We’ve known for a while that climate change will threaten supplies of our favorite foods, like wine and bourbon. (Oh, and bacon, coffee, chocolate, oysters, and pecan pie.) But the optimists among us took this news with good humor. “Oh sure, our favorite foods and intoxicants might be a little scarcer,” these imaginary chirpy little shits said, “but that will make every mouthful more precious.” Well, not when it comes to maple syrup, sucker! Climate change isn’t just making it scarcer — it’s making it taste way worse.

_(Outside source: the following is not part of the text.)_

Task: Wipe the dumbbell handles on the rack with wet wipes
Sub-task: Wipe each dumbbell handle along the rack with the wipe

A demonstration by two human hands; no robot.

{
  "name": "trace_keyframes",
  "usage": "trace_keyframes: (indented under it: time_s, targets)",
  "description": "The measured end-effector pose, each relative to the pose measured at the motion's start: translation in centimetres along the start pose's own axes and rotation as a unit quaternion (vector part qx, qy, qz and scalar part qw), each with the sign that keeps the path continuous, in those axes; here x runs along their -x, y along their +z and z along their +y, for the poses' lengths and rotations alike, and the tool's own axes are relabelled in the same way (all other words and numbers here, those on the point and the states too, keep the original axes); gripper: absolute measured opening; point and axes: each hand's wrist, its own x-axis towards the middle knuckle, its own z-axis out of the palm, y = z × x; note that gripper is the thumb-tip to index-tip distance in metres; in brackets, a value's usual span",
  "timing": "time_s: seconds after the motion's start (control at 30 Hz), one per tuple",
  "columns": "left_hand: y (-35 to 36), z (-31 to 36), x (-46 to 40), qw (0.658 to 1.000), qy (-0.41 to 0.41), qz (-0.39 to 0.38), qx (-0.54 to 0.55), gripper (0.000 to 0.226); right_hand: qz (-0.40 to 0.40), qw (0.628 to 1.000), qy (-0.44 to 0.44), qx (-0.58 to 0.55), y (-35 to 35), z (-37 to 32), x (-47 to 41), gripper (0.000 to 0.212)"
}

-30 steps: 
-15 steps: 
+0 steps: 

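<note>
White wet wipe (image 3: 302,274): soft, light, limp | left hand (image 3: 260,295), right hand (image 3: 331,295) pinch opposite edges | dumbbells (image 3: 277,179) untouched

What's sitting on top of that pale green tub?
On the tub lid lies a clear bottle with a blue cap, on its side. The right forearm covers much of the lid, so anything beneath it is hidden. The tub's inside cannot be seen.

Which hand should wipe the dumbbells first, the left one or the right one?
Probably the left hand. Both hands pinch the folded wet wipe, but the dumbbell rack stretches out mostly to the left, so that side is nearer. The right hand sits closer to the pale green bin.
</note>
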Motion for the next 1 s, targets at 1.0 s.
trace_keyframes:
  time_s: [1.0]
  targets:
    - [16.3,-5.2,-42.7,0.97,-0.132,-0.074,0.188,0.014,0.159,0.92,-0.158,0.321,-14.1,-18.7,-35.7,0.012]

The mild winter played hell with maple syrup production, and a lot of what was produced is only good for off-the-table uses like flavoring chewing tobacco. U.S. production dropped from 30 million pounds of syrup to 18 million pounds of yucky goo.

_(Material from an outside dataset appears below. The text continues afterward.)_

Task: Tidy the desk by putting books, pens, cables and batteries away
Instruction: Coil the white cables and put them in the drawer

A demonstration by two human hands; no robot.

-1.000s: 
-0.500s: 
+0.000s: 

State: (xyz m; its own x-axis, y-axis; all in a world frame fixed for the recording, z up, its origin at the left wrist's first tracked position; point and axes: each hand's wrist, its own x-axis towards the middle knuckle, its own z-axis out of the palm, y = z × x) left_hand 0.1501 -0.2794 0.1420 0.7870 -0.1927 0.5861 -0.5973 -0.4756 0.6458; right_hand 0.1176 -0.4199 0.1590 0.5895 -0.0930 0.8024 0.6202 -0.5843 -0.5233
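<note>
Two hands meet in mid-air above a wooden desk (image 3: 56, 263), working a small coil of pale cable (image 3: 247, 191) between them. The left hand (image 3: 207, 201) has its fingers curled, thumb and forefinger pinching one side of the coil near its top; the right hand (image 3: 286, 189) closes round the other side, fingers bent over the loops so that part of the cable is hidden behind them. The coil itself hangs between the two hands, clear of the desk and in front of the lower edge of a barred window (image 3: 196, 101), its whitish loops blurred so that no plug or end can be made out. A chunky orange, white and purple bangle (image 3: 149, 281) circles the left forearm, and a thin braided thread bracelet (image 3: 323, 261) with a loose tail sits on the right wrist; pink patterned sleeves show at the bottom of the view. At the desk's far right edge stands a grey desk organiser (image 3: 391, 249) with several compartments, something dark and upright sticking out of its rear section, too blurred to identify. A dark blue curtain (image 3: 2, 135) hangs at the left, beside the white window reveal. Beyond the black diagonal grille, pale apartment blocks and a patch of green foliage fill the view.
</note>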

“You take 80 degrees in March by golly it don’t help nothing,” said Alfred Carrier, a sugarmaker in Glover, Vt. “We had quite a lot of off-flavored syrup. I don’t think you’d want to put it on a pancake.”
You said it, Alfred. By golly.
Prices on syrup actually won’t jump too much this year, because Quebec laid in a strategic syrup reserve when yields were high. And this winter could be cold, putting production back on track — but I wouldn’t count on that forever. It’s probably time to start looking into other pancake toppings, ones that will get more plentiful as we hurtle towards destruction. Maybe the salty tears of endangered pandas.